Let's face it, 2012 was never going to beat 2008, was it? If the latter was about campaign innovation, history in the making and the formation of a coalition of support, then this election would be about momentum and finishing the job; policy and practicalities, certainly not prose. I was curious, having been inspired by the great campaign in 2008, and decided just to turn up and do what I could to help; no role, no training - just a volunteer in the Obama campaign, curious as to what could be learned on the ground.
It didn't take long to understand the shift in mood. Listening to US voters on the phones, you quickly began to understand why: the pace of change was slow, and it was obvious that too lofty a dream, with too many elevated promises, would turn people away from voting Obama in 2012.
They adjusted their position
For me this was the first real lesson from the campaign. Stick to your core proposition, but make it resonate in different, and in this case, more difficult, conditions. The Obama team clearly understood this mood and constructed the campaign around it. They did not try to change or 'rebrand' the President; instead, they evolved the message. From 'Hope' to 'Forward' and 'Change' to 'Jobs', they held a core position but adjusted the script to make sense four years on.
In a world where we all too often change and rebrand, this was impressive and something all brands can learn from, especially in these unpredictable times.
They built a strategy to win
Everybody believed that they would win the election on the ground, in the wonderfully titled 'ground game'. This must have taken years of planning, and many millions would have been sunk into building the operations to deliver it.
The lesson I learned was that they invested in the right technical systems, which would go on to create billions of dollars' worth of earned media. They calculated that their people were their media. Every day, thousands of volunteers walked into phone banks, hopped on to a bus to a swing state or used the (deeply impressive) Dashboard app to knock on doors or make calls from home.
The strategy was obvious: every vote would count, reminding me of the brilliant British cycling coach Dave Brailsford and his pursuit of the 'aggregation of marginal returns'. Add the little gains together, however small they may appear, and you can swing a state; do that and you can win an election.
To deliver this, the campaign excelled at making the volunteer experience an easy one. Connect through Dashboard, find a place to go, turn up, get trained and off you go. Within 10 minutes, you are volunteering for the President. Within two days, you are being asked to start training first-timers. Simple and effective, millions caught the bug and turned out, returning every day just to put in an extra hour or two.

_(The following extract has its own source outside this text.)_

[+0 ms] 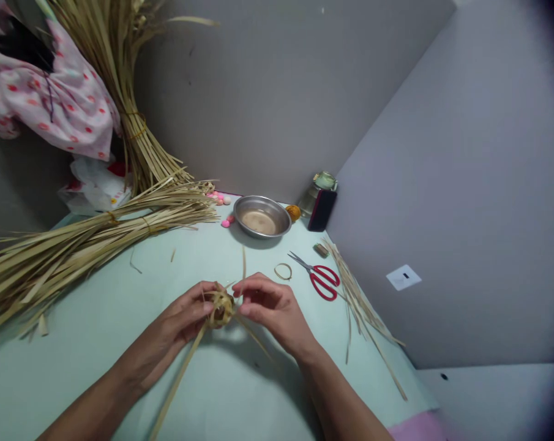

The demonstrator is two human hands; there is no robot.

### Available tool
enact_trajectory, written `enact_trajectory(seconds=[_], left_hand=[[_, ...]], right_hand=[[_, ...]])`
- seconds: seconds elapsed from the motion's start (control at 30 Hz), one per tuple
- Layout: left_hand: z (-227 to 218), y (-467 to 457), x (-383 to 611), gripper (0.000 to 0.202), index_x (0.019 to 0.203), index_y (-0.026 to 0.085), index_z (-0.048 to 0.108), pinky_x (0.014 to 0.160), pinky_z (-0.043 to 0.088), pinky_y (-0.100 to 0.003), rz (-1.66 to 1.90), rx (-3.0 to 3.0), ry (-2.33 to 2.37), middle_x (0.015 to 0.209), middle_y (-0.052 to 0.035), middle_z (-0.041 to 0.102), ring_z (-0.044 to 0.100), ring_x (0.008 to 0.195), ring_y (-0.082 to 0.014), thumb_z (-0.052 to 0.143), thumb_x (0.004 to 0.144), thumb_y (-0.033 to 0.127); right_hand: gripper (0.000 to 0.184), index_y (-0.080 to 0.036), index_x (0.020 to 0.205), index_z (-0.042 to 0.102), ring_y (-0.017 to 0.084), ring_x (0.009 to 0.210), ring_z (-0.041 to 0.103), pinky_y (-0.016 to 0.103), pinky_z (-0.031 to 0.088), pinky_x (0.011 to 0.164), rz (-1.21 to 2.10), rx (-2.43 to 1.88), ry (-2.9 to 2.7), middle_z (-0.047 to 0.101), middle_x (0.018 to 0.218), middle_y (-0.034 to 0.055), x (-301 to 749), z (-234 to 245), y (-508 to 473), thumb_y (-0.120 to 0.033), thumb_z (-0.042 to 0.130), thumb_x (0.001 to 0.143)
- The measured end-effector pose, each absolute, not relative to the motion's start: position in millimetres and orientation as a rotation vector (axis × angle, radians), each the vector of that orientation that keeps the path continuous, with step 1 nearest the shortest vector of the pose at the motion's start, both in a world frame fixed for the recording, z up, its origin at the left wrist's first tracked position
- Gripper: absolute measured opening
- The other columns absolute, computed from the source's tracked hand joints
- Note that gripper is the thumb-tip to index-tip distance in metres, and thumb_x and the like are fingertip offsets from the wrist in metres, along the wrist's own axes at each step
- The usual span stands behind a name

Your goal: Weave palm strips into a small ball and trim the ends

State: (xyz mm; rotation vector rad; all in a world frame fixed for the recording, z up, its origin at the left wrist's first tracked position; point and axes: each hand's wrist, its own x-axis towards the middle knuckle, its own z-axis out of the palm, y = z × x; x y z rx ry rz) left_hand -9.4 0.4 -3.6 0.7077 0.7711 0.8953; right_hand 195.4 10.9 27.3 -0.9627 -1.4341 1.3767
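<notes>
A small openwork ball woven from straw-coloured strips (221,309) is held above the pale table. My left hand (191,309) grips its left side, with the thumb across the front. Close to the ball's right side, my right hand (267,306) has its thumb and index finger curled toward each other around a thin strip (244,262) that stands up behind the fingers. One long loose strip (180,383) runs from the ball down toward me, and another (253,337) slants down to the right.
Beyond my hands stands a metal bowl (262,236) of water. Red-handled scissors (323,282), a strip ring (283,271) and loose strips (362,300) lie to the right. Bundled strips (88,239) cover the left side. A dark phone (322,210) leans against a jar (310,199) near the wall.
</notes>
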Motion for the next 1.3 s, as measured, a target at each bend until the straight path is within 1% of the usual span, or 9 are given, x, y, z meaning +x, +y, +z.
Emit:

They used technology to differentiate
The engine of the campaign was an attitude to data and turning vast quantities of it into an integrated system that pushed those 'up for grabs' into either 'leaning' or 'strong Democrats'. The lesson from 2008, by all accounts, was that there was plenty of data, but too many incompatible databases.
This time they would create a single customer view that meant the data, and information that comes with it, would aggregate. More aggregation would give more intelligence, and narrower targets. They even hired a 'chief scientist' to pull off the wonky data bits - I think we should all get one.
The results speak for themselves. One minute I would be talking to an undecided voter in Ohio, the next, when confident enough, Nevada. The script and voter information would change but the argument stayed the same: forward, not backward, using state-by-state local arguments.
A 2012 to remember
It was an incredible personal experience and it capped off 2012 as a truly historic year that I will never forget. If London 2012 had been about years of planning, leadership and responsibility for delivery, this was about being told what to do, learning new systems quickly and realising that in the US you don't say 'queue', you say 'line'.
Rightfully, so much is now being written about the campaign and its success. Maybe it was demographics, or Sandy, or values or the job rate. It was all of the above.
As a volunteer, I was most impressed by the audacity of the integration. Building a clear and coherent objective and a set of strategies to deliver it; demonstrating a profound understanding of the contours of public opinion, values, attitudes and demographics; scripting a story that would work nationally, locally and socially.
That potent fusion of strategy, research, creativity and technology helped re-elect the 44th President. Maybe, when you execute with such clarity and purpose, the results are more powerful; and maybe that's a lesson for all who campaign.
It is for that reason that I believe there is more to learn from 2012 than the great campaign of 2008.